Contrôle et mise en forme des fronts de phase et d’énergie d’impulsions brèves ultra-intenses

Le Laser X

   La physique des lasers émettant dans la gamme de longueur d’onde X-UV est une science relativement récente puisque la première démonstration expérimentale date de 1985 [2.1]. La structure d’un laser X pompé par laser possède de nombreuses spécificités vis-à-vis des autres systèmes lasers. Il se trouve notamment qu’aucun d’entre eux ne fonctionne avec une cavité, en raison de la trop faible durée de l’inversion de population (typiquement inférieure à 200 ps). Ce qui est particulièrement spécifique aux lasers X est la nature du milieu amplificateur qui est un plasma d’ions multichargés. Dans le cas qui nous intéresse, le plasma est produit par la focalisation en ligne d’un laser de forte puissance (de l’ordre du térawatt) sur une cible solide. Le plasma est produit quasi-instantanément puis est chauffé par absorption du laser par les électrons libres. Durant et après l’interaction avec le laser incident, le plasma s’ionise par collisions entre les électrons libres et les ions le constituant (d’où l’emploi du néologisme « collisionnel » pour qualifier ce type de laser X). De manière très simplifiée, le schéma collisionnel peut-être décrit comme un laser à trois niveaux (figure I2a). Le fondamental sert de réservoir. Le niveau supérieur est peuplé à partir du fondamental par collisions entre les électrons libres du plasma et les ions dits lasants, tandis que la désexcitation radiative vers le fondamental est interdite : ce niveau est métastable. Le niveau inférieur se désexcite vers le fondamental par une transition dipolaire électrique permise garantissant qu’il se vide plus vite que le niveau supérieur.

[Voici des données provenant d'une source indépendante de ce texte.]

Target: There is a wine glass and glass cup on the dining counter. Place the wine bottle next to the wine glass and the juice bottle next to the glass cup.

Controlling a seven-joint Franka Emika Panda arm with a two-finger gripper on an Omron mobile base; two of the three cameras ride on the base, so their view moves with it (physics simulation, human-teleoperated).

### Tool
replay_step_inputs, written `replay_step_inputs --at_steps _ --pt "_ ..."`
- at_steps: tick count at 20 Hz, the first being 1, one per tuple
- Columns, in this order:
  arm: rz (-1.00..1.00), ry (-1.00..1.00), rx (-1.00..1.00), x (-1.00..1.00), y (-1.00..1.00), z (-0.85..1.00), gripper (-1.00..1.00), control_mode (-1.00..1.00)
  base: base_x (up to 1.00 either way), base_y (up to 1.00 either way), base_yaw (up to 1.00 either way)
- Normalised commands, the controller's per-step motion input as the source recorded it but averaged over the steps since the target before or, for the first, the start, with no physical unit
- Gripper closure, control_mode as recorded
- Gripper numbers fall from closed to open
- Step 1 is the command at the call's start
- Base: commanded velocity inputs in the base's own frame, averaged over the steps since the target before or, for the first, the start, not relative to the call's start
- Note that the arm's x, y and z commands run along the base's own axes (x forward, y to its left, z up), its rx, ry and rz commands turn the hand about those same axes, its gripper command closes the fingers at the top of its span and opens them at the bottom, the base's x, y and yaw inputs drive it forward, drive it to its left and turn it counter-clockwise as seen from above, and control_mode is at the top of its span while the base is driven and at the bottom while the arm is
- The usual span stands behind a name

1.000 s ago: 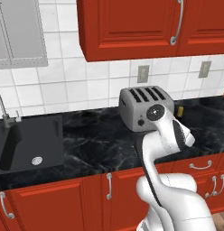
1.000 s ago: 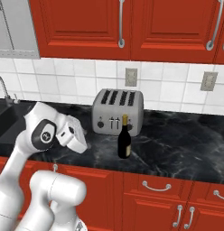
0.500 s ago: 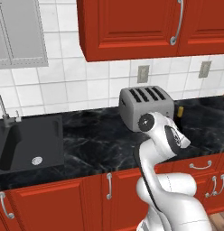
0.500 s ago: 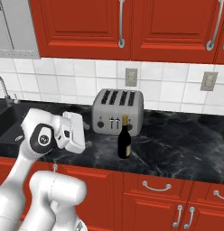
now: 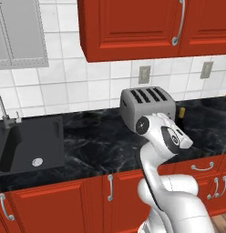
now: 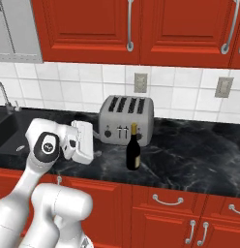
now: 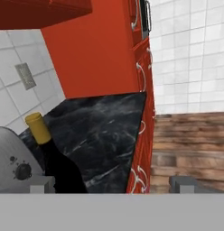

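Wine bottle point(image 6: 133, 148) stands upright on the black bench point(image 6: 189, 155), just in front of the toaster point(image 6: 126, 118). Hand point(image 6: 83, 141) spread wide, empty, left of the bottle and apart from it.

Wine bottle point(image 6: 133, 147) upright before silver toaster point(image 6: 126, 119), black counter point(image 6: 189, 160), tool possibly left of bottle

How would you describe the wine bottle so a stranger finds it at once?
Look along the black marble counter to the silver toaster. In front of its right end stands the wine bottle: slim, near-black, with a yellow top, the one bottle there.
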Motion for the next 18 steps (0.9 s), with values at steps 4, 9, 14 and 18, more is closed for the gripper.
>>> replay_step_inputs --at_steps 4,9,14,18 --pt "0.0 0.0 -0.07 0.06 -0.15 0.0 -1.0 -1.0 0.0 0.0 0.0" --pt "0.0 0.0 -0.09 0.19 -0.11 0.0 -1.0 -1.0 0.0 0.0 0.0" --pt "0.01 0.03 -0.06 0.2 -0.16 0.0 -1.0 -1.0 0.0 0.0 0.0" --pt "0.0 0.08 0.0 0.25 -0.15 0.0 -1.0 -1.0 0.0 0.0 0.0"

Configurations de pompage du milieu amplificateur

   Environ 500 ps après la création de la colonne de plasma, les conditions sont réunies pour procéder à l’inversion de population. L’impulsion brève du pompage hybride emprunte alors le même système de focalisation que l’impulsion longue afin de déposer l’énergie nécessaire sur toute la longueur de la colonne, c’est-à-dire le long de la ligne focale. Considérons l’une des extrémités de la colonne de plasma (figure I2a). Dans un premier temps une radiation X est générée par émission spontanée distribuée de manière isotrope dans l’espace. Puis, seuls les photons X se propageant colinéairement au milieu à gain sont amplifiés par émission stimulée, permettant ainsi d’obtenir une émission laser X intense unidirectionnelle.

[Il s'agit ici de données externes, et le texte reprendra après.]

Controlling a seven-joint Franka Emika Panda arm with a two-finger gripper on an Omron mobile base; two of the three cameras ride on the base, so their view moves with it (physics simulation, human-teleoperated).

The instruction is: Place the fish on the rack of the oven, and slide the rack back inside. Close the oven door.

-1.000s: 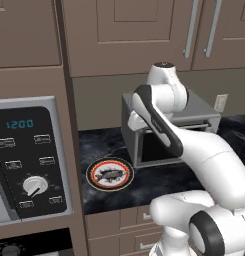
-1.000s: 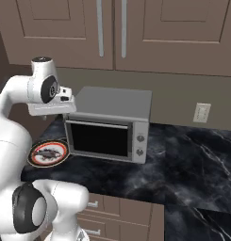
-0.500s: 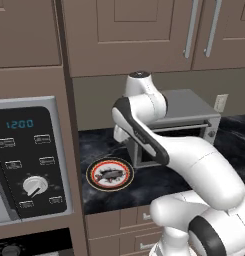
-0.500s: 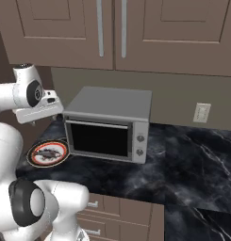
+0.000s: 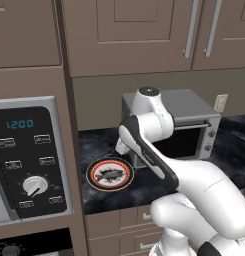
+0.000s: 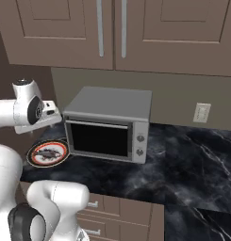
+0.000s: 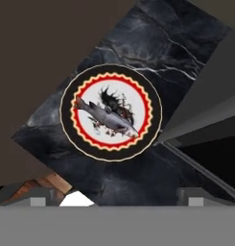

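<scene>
The small dark grey fish (image 7: 107, 116) lies on a round white plate (image 7: 111, 154) with a red and black rim, on the black marble counter. It also shows in the left base view, fish (image 5: 110, 174) on plate (image 5: 92, 179), and in the right base view, fish (image 6: 47, 153). My gripper (image 7: 116, 196) hangs above the plate, open, its fingertips (image 7: 38, 194) wide apart with nothing between them. A strip of the black oven (image 5: 24, 246) with a knob shows at the lower left. The rack and the oven door are out of view.
A grey boxy toaster oven (image 5: 189, 125) stands on the counter just right of the plate, close to my hand; it is also in the right base view (image 6: 110, 124). A silver-trimmed microwave panel (image 5: 29, 160) with blue digits is on the left. Wooden cabinets (image 6: 112, 33) hang overhead.
The arm has swung left from in front of the toaster oven and now holds the hand over the plate. The fish and plate have not moved.
</scene>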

Le système de focalisation

   Comme précisé au chapitre précédent, l’obtention d’un gain élevé sur une grande distance impose la création d’un plasma allongé ; typiquement 100 µm par 1 à 2 cm. Il convient donc de focaliser le laser sur une ligne ayant ces caractéristiques géométriques pour créer la colonne de plasma (cf. chapitre I2). Ce type de focalisation peut être introduit par un système optique présentant de l’astigmatisme. Ce cas se présente dès que l’axe du système focalisant n’est pas parallèle à la direction du faisceau incident. Le système le plus simple pour focaliser un faisceau ultra-intense tel que celui délivré par la chaîne 100 TW du LULI est un miroir parabolique. L’astigmatisme peut donc, a priori, être obtenu en inclinant l’axe de la parabole par rapport au faisceau incident. Cependant cette solution ne peut être retenue en raison des autres aberrations géométriques (notamment aberration sphérique et coma) limitant sérieusement la focalisation sur une ligne. C’est pourquoi le système de focalisation retenu repose sur l’utilisation couplée d’un miroir parabolique et d’un miroir sphérique (figure I3a) [3.1] [3.2]. Un tel système optique constitué uniquement de miroirs est dit catoptrique. Notons qu’un système dioptrique (n’utilisant que des optiques en transmission) est à proscrire lorsqu’il s’agit de focaliser des impulsions intenses. En effet, les qualités spatiales et temporelles de celles-ci se dégradent lors de la traversée des matériaux constituant ces lentilles. Ce phénomène est expliqué dans la seconde partie de ce mémoire. La figure I3a représente une coupe du système de focalisation dans un plan P qualifié de tangentiel car il inclut les rayons tangentiels du faisceau incident qui se focalisent sur le point focal tangentiel Ft de ce système générant de l’astigmatisme. Ces rayons sont repérés par leur abscisse x ; trois d’entre eux sont représentés : le rayon central (x = 0) et les rayons tangentiels extrêmes (x = ± 43,5 mm ; le diamètre du faisceau étant pris égal à 87 mm).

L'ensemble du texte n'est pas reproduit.